----- Data section
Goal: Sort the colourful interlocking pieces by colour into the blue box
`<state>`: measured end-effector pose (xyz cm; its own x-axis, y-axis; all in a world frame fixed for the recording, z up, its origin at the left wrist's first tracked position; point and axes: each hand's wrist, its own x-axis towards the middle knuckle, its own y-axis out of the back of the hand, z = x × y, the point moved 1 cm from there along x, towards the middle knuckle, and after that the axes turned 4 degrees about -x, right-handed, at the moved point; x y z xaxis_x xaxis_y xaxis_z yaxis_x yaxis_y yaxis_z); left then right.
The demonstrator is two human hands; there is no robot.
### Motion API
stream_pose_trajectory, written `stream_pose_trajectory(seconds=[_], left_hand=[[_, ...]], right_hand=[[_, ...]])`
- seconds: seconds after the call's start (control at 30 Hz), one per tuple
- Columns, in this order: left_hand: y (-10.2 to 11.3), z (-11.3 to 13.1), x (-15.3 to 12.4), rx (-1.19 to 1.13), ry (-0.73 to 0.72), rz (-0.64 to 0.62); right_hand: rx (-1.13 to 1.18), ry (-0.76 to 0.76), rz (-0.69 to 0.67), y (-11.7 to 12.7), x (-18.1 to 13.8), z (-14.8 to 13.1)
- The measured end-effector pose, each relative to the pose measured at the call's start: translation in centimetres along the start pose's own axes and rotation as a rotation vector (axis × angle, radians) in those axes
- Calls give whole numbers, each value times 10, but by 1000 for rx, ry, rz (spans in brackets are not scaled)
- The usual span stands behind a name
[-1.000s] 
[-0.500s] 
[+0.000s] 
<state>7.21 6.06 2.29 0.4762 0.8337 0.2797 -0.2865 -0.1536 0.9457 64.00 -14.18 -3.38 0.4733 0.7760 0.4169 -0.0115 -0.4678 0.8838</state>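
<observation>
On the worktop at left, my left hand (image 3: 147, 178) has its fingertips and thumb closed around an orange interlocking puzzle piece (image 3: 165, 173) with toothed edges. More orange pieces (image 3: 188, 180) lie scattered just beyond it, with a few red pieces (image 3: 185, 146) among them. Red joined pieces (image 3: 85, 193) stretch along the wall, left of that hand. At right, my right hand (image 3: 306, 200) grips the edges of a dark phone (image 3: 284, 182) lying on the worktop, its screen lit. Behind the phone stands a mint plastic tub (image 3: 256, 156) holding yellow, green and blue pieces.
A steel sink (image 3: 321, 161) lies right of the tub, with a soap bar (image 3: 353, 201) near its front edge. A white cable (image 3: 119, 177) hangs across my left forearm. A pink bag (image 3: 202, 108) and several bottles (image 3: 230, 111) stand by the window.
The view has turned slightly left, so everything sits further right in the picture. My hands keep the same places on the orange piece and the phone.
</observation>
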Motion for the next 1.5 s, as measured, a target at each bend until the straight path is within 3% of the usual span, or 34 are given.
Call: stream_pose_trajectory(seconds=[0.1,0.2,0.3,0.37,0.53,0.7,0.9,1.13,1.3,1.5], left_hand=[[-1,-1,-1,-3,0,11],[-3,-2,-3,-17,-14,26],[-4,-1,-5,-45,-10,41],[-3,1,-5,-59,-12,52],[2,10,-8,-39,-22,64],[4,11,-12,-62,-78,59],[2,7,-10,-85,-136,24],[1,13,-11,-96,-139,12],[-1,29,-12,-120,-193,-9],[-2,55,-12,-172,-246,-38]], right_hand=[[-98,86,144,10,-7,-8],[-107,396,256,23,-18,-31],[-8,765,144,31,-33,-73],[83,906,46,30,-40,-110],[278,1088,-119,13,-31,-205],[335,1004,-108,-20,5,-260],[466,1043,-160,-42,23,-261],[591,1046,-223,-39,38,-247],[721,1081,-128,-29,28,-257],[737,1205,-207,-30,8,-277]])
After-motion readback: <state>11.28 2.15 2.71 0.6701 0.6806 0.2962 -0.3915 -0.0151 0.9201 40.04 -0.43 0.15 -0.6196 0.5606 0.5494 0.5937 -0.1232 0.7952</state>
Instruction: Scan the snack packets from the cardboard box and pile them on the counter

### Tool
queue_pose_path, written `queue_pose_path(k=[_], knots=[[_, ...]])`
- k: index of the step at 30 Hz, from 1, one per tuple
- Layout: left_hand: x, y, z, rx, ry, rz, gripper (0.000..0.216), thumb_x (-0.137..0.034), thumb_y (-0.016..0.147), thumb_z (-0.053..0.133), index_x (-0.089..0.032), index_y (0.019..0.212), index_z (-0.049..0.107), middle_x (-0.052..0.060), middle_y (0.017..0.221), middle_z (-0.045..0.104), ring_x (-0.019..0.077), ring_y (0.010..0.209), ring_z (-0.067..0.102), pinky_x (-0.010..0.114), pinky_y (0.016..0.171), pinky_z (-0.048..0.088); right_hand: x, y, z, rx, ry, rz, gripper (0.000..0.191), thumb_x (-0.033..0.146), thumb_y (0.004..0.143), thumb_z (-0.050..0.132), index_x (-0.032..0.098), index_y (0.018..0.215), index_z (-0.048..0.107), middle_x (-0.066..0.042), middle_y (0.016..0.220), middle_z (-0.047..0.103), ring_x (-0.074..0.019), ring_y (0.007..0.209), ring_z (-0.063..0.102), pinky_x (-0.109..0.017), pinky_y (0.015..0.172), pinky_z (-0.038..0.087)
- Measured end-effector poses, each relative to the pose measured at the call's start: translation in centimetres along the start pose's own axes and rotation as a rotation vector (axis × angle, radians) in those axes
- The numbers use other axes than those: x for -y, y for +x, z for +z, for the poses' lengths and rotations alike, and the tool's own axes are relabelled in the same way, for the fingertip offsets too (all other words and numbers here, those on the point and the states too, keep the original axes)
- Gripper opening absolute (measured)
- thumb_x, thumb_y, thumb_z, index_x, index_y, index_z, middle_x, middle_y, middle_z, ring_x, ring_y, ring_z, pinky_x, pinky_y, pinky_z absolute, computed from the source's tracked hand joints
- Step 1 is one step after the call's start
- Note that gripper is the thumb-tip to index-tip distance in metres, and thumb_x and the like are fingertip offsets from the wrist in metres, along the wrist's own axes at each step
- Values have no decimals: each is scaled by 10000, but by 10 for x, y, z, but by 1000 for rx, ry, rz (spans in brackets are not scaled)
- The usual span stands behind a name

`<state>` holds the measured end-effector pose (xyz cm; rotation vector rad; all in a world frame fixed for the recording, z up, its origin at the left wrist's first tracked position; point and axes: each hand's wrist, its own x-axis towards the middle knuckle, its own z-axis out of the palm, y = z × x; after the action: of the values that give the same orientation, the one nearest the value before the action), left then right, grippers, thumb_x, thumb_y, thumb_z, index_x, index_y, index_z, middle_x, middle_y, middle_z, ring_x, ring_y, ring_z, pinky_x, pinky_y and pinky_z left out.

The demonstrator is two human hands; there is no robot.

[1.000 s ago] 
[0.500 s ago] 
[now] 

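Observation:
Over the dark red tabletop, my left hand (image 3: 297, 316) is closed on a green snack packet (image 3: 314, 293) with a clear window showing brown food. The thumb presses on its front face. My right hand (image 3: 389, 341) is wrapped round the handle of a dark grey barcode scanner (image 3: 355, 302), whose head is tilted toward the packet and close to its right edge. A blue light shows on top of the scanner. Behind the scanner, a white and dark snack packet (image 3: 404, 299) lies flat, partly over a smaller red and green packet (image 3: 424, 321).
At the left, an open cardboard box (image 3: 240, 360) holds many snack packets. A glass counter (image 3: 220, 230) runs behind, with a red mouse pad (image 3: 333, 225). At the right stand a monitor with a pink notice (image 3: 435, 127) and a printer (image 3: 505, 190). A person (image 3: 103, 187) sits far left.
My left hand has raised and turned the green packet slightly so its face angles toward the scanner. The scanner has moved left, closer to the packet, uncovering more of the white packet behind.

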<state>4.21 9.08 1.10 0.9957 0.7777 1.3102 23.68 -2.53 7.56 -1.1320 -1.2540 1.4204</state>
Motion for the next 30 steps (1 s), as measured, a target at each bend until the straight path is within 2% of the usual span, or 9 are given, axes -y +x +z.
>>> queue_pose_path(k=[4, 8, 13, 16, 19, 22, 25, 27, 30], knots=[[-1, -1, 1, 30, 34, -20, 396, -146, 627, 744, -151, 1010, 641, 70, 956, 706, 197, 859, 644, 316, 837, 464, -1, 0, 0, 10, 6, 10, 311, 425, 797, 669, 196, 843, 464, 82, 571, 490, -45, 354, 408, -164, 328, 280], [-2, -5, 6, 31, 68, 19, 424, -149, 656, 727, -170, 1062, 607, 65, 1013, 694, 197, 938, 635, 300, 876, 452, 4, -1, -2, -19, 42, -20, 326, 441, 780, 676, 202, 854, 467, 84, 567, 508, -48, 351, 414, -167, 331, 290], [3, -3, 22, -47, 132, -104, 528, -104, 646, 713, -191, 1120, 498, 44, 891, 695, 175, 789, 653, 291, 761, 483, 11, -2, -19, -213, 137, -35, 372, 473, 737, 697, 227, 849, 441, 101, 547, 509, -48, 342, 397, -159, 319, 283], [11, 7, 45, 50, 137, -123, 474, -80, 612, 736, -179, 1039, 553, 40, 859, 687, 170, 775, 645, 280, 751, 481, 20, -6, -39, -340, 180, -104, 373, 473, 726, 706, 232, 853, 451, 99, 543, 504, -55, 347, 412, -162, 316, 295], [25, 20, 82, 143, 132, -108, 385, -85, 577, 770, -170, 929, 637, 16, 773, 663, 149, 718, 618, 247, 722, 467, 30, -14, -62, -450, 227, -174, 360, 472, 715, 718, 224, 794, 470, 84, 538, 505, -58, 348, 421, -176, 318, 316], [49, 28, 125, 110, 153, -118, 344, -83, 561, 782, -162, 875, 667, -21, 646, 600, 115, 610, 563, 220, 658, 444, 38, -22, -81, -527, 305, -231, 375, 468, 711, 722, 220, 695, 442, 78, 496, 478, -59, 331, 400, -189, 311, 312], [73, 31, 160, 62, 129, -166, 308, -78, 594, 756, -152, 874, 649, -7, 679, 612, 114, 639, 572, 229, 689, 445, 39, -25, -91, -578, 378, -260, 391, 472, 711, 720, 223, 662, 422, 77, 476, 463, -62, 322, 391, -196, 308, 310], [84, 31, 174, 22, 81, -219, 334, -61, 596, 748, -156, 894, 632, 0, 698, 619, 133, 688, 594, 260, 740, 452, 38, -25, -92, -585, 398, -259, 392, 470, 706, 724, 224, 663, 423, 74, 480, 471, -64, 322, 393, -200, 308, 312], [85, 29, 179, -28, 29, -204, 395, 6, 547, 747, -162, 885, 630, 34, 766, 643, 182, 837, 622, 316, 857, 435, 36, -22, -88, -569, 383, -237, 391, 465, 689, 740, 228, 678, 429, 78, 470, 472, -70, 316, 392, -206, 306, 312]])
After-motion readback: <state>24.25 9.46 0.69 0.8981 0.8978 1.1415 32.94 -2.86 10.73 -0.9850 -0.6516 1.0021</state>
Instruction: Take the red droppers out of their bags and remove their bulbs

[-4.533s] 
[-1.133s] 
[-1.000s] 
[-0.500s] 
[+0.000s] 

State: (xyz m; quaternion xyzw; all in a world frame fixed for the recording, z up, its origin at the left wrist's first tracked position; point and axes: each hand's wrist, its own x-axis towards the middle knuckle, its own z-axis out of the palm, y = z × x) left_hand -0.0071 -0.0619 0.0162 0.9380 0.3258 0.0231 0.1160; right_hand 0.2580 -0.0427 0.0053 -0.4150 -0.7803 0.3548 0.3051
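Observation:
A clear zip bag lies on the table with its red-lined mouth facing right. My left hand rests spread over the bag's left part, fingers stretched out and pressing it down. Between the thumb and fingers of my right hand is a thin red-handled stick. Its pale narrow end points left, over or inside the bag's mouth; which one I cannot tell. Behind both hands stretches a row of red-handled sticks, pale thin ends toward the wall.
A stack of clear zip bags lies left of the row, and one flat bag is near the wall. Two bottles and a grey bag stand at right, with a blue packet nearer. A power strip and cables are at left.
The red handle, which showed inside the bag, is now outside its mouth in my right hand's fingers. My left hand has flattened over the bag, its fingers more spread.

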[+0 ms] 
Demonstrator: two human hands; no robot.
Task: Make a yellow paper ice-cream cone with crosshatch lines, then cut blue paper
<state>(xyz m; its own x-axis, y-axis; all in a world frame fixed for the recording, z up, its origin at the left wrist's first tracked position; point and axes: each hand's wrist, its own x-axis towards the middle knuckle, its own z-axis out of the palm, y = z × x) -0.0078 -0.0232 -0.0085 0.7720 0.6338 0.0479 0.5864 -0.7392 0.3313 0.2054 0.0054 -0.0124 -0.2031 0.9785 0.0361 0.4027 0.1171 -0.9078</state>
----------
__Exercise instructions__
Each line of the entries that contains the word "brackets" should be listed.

__Answer below__
- Calls give whole numbers, each value times 10, but by 1000 for rx, ry, rz (spans in brackets are not scaled)
- Values have no decimals: each is scaled by 10000, but by 10 for x, y, z, but by 1000 for rx, ry, rz (spans in brackets are not scaled)

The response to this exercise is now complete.